Work task:
When you write out the listing, keep every character and omit the pictures.

Data segment:
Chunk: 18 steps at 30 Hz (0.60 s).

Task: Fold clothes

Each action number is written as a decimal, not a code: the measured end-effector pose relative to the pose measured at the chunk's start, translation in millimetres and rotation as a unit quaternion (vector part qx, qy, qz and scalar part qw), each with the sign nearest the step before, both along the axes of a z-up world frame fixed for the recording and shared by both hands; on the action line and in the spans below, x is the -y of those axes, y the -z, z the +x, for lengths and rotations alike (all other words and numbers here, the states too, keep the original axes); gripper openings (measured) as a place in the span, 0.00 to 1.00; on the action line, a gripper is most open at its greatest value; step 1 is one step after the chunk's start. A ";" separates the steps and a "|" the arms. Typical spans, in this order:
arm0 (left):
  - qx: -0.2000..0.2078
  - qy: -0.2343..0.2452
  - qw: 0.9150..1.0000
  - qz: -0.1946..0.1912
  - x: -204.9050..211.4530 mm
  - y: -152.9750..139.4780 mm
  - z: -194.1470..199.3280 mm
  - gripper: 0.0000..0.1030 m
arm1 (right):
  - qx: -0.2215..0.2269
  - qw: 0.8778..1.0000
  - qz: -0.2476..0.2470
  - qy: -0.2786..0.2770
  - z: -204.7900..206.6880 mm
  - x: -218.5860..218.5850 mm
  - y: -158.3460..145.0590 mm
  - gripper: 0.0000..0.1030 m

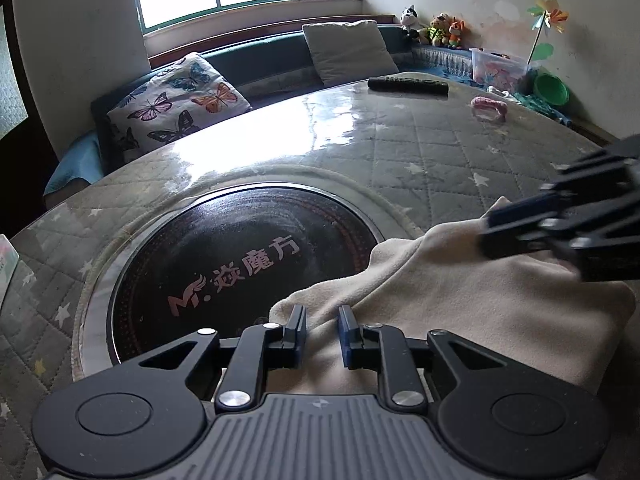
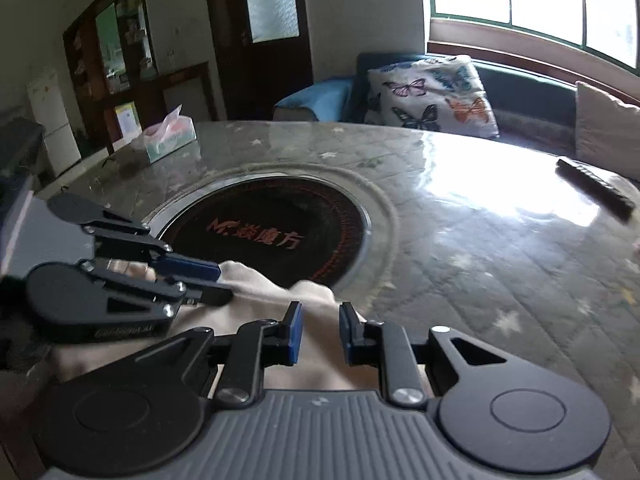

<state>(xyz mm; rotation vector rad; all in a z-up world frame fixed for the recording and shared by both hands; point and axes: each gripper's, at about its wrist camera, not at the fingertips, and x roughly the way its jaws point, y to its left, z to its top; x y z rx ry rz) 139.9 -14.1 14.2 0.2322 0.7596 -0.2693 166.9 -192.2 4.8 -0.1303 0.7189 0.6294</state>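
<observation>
Your left gripper (image 1: 322,316) is clamped on a fold of the cream garment (image 1: 460,300), which lies bunched on the quilted surface (image 1: 400,148) beside the round black burner (image 1: 240,264); your right gripper (image 2: 320,314) pinches the same cloth just alongside.

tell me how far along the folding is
Early. Done: the beige garment lies bunched on the table, partly over the dark round plate, with no neat fold visible. In hand: the left claw and right claw each pinch a ridge of it. Left: spreading, folding and flattening.
</observation>
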 end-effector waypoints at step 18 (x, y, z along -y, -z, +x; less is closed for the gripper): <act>0.011 -0.002 0.999 0.034 10.5 2.5 -2.1 0.19 | -0.014 0.995 0.043 0.087 -4.4 56.9 19.9 0.05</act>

Answer to the problem:
Chunk: 18 steps at 30 Hz (0.60 s).

Task: Fold clothes

Each action number is written as a decimal, not a code: the measured end-effector pose relative to the pose measured at the chunk's start, translation in millimetres and rotation as a unit quaternion (vector part qx, qy, qz and scalar part qw), each with the sign nearest the step before, both along the axes of a z-up world frame fixed for the recording and shared by both hands; on the action line and in the spans below, x is the -y of those axes, y the -z, z the +x, for lengths and rotations alike (all other words and numbers here, the states too, keep the original axes); gripper openings (measured) as a place in the span, 0.00 to 1.00; on the action line, a gripper is most open at its greatest value; step 1 is one step after the chunk's start. A ";" separates the steps and a "|" the arms. Typical spans, in this order:
arm0 (left):
  - qx: -0.2000..0.2078
  - qy: -0.2343..0.2452
  - qw: 0.9150..1.0000
  - qz: -0.1946..0.1912
  - x: -204.9050..211.4530 mm
  - y: -152.9750..139.4780 mm
  - z: -194.1470..199.3280 mm
  - gripper: 0.0000..0.1030 m
arm1 (right):
  - qx: -0.2215..0.2269
  - qw: 0.8778..1.0000
  - qz: -0.2476..0.2470
  - qy: -0.2786..0.2770
  - z: -204.7900..206.6880 mm
  - x: -218.5860..218.5850 mm
  - y: -158.3460..145.0590 mm
  - gripper: 0.0000..0.1030 m


<state>(xyz mm; rotation vector rad; all in a z-up world frame fixed for the recording and shared by both hands; point and axes: each gripper's, at about its wrist camera, not at the fingertips, and x roughly the way its jaws point, y to its left, z to its top; x y z rx ry rz) 139.9 -14.1 14.2 0.2322 0.7596 -0.2693 166.9 -192.2 4.8 -0.1303 0.7189 0.6294</state>
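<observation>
Your left gripper (image 1: 322,316) is clamped on a fold of the cream garment (image 1: 460,300), which lies bunched on the quilted surface (image 1: 400,148) beside the round black burner (image 1: 240,264); your right gripper (image 2: 320,314) pinches the same cloth just alongside.

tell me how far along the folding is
Early. Done: the beige garment lies bunched on the table, partly over the dark round plate, with no neat fold visible. In hand: the left claw and right claw each pinch a ridge of it. Left: spreading, folding and flattening.
</observation>
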 end-effector waypoints at step 18 (x, y, z along -y, -z, +x; less is closed for the gripper): <act>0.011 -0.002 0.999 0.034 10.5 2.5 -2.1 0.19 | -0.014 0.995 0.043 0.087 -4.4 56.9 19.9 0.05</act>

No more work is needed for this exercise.